To validate our questionnaire, 25 fifth grade children and their parents from a different elementary school in Tijuana were recruited and questionnaires were administered twice by direct interview within two weeks. Test-retest was conducted using Spearman correlation, (r = 0.75, p < 0.05).

Data analysis

Analyses were conducted using the Statistical Program for Social Sciences, version 11.5 (SPSS Inc., Chicago, 2001). Migration was defined as any parent who was not born in the state of Baja California. We assessed the associations between parental migration, child food consumption, OW status, and hunger. The chi square test was applied to test for associations between categories of BMI-age/sex, WC-age of children, and BMI and WC of parents, OW and obesity in children, and weekly consumption of food items, physical activity, migration history, and hunger. Consumption of beans was assessed as a single item and without regard to the type of dish or preparation of the beans. Bivariate and multivariate non-adjusted logistic regression analysis was employed to estimate the odds of a child being OW, obese, or having abdominal obesity in relation to food consumption patterns, physical activity level, migration history, parental BMI and risk of hunger or hunger.11 Child birthplace was not included in these models.



Population demographics

Mean age of the parents interviewed (n = 122) was 37.0 ± 7.0 (22.0-65.0) years. Of the parents, 5% had a college degree, 66% had less than 10 years of education, and 85% have their own car. The mean age of the school children was 10.1 ± 1.0 (8.6-13.7) years. The prevalence of overweight and obesity and the children questionnaires answers of children whose parents participated in the study were not different from those whose parents did not participate.

Migration status

Interviews were conducted on 122 children and their primary care givers (106 mothers, 10 fathers and 13 relatives with primary responsibility for care of the child) (table Ia, Ib). Most parents (60%) had migrated from different Mexican states (Jalisco, 18%, Mexico City, 12%, Baja California Sur, 12%, Sinaloa, 9%, others 49%), while 40% were native to Baja California. Fifty-eight (55%) of mothers were born outside Baja California. Parents had lived a mean of 19 ± 12 (1-65) years in Tijuana. Seventy-three percent of children were born in Baja California.

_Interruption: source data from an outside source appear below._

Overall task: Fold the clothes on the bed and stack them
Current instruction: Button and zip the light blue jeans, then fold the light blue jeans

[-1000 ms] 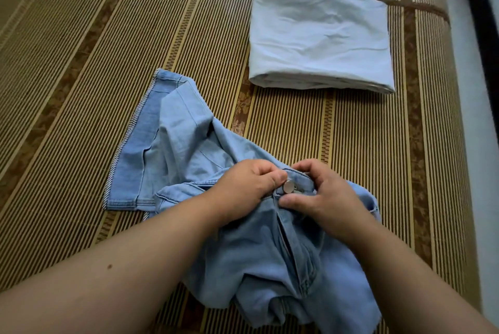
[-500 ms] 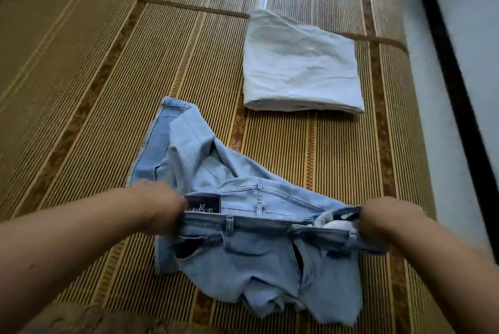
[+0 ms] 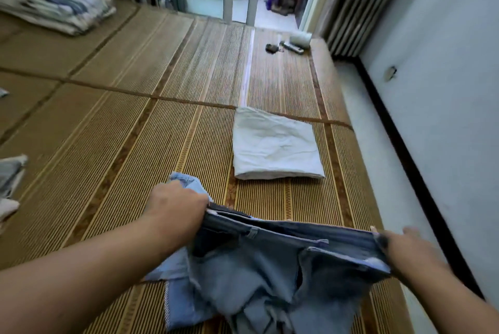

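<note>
A pair of light blue jeans [image 3: 259, 274] hangs in front of me, lifted at the waistband and stretched wide. My left hand [image 3: 175, 205] grips the waistband's left end. My right hand [image 3: 399, 246] grips its right end. The legs trail crumpled onto the bamboo mat [image 3: 108, 144] below. Beyond the jeans a folded pale grey garment [image 3: 275, 144] lies flat on the mat.
A pile of folded bedding [image 3: 59, 7] sits at the far left. More cloth [image 3: 9, 180] shows at the left edge. Small items and a white roll [image 3: 291, 43] lie at the far end. The bed's right edge [image 3: 359, 161] runs beside a wall [image 3: 445, 90].
My hands left the jeans' button, moved apart to the waistband's ends and lifted it off the mat. My view has tilted up, showing the far end of the bed.
</note>
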`<state>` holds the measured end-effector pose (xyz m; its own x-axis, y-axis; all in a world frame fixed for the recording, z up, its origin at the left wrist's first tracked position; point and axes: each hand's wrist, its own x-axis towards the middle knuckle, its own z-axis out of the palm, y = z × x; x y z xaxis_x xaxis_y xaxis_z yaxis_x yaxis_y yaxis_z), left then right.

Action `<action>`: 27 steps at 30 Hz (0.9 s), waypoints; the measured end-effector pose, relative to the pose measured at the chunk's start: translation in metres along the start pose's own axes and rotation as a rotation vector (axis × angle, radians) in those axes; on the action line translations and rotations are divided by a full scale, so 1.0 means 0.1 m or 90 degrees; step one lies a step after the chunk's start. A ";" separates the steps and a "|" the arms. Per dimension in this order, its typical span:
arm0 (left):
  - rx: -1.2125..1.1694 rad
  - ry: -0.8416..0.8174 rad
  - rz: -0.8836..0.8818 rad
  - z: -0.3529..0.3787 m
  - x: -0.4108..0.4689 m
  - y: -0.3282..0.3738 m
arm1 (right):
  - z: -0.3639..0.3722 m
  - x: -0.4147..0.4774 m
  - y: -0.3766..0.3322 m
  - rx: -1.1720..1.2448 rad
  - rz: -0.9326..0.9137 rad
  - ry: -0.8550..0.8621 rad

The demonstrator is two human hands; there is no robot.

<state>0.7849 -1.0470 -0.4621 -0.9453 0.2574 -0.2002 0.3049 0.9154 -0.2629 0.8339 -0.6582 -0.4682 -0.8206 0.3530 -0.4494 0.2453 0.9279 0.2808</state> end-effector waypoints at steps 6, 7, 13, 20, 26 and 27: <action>-0.031 0.082 0.196 -0.79 -0.03 -0.72 | -1.17 -0.55 0.38 0.026 -0.068 0.133; -0.024 0.095 0.198 -0.94 -0.05 -0.82 | -1.39 -0.65 0.43 0.050 -0.043 0.177; 0.028 0.249 0.071 -1.88 -0.16 -1.25 | -2.61 -1.10 0.67 0.189 -0.014 0.366; 0.090 0.411 -0.130 -3.22 -0.39 -1.86 | -3.63 -1.72 0.95 -0.124 -0.062 0.491; 0.176 0.522 -0.145 -4.19 -0.78 -2.24 | -4.11 -2.02 0.94 -0.075 -0.046 0.660; 0.152 0.530 -0.155 -4.34 -0.85 -2.32 | -4.23 -2.08 0.96 0.021 -0.061 0.701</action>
<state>0.7443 -1.1469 0.0253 -0.7357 0.2912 0.6114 0.0132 0.9088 -0.4170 0.8093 -0.6933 0.0112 -0.8438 -0.0049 0.5367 0.1564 0.9543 0.2546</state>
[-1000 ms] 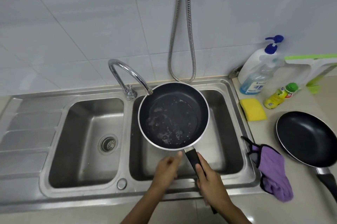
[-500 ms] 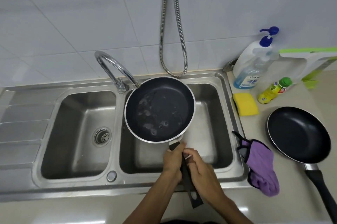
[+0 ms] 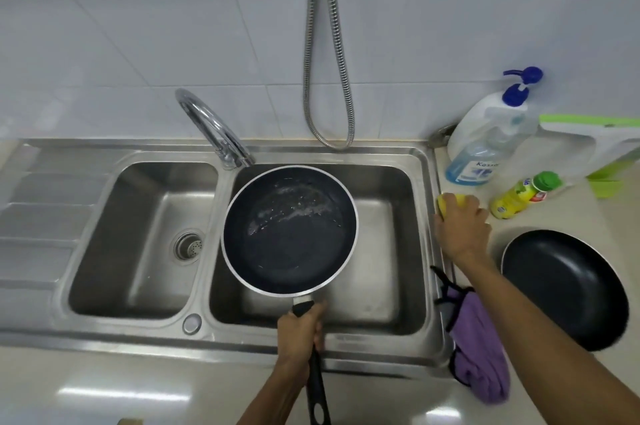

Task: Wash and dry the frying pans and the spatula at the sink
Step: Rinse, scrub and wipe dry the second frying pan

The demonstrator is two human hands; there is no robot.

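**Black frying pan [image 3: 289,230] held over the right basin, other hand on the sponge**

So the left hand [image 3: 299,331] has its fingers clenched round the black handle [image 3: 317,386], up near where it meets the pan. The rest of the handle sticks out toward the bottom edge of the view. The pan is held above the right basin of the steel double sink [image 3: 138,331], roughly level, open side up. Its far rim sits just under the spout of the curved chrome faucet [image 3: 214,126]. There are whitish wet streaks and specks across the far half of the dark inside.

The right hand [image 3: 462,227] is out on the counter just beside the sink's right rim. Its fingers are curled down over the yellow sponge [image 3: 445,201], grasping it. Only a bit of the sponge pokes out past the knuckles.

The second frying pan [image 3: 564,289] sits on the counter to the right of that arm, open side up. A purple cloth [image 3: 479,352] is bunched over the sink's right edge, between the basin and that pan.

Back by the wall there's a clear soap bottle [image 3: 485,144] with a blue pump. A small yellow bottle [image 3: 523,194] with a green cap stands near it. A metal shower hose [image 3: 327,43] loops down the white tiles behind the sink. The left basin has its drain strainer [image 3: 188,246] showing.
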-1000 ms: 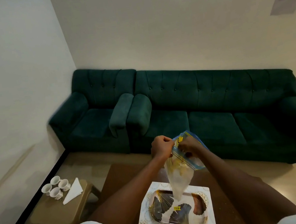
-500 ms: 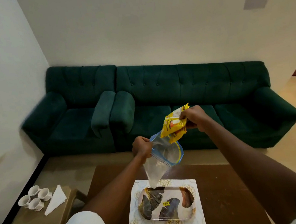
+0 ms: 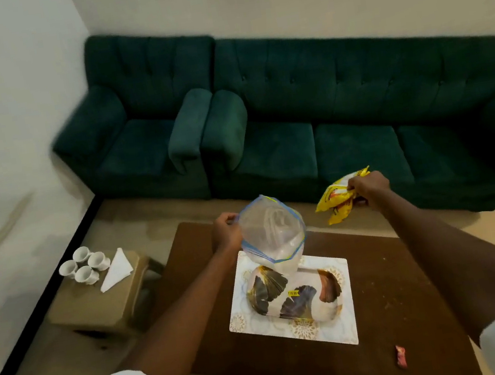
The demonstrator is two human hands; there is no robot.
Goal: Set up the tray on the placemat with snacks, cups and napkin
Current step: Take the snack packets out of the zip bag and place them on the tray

Prevalence of OW, obesity, and abdominal obesity

Mean BMI of the children was 73.6 ± 25.2 per-centile, and mean parental BMI was 28.8 ± 5.7 kg/m2. Forty-nine percent of boys and 44% of girls were OW or Obese (table Ia, Ib). Most (76%) of parents were either OW (40%) or obese (36%) (table II), and 60% had abdominal obesity. Of the children with WC over the 90% ile, 79% had parents with abdominal obesity.

Childhood OW, obesity, abdominal obesity and hunger

Children with obese parents or with parents with abdominal obesity had greater odds of being obese and having abdominal obesity (table III). Children from migrant parents or with a migrant mother also had increased odds of having obesity and abdominal obesity (table IV). Children from parents born in Baja California (non migrants) had greater odds of being at risk of hunger (table IV).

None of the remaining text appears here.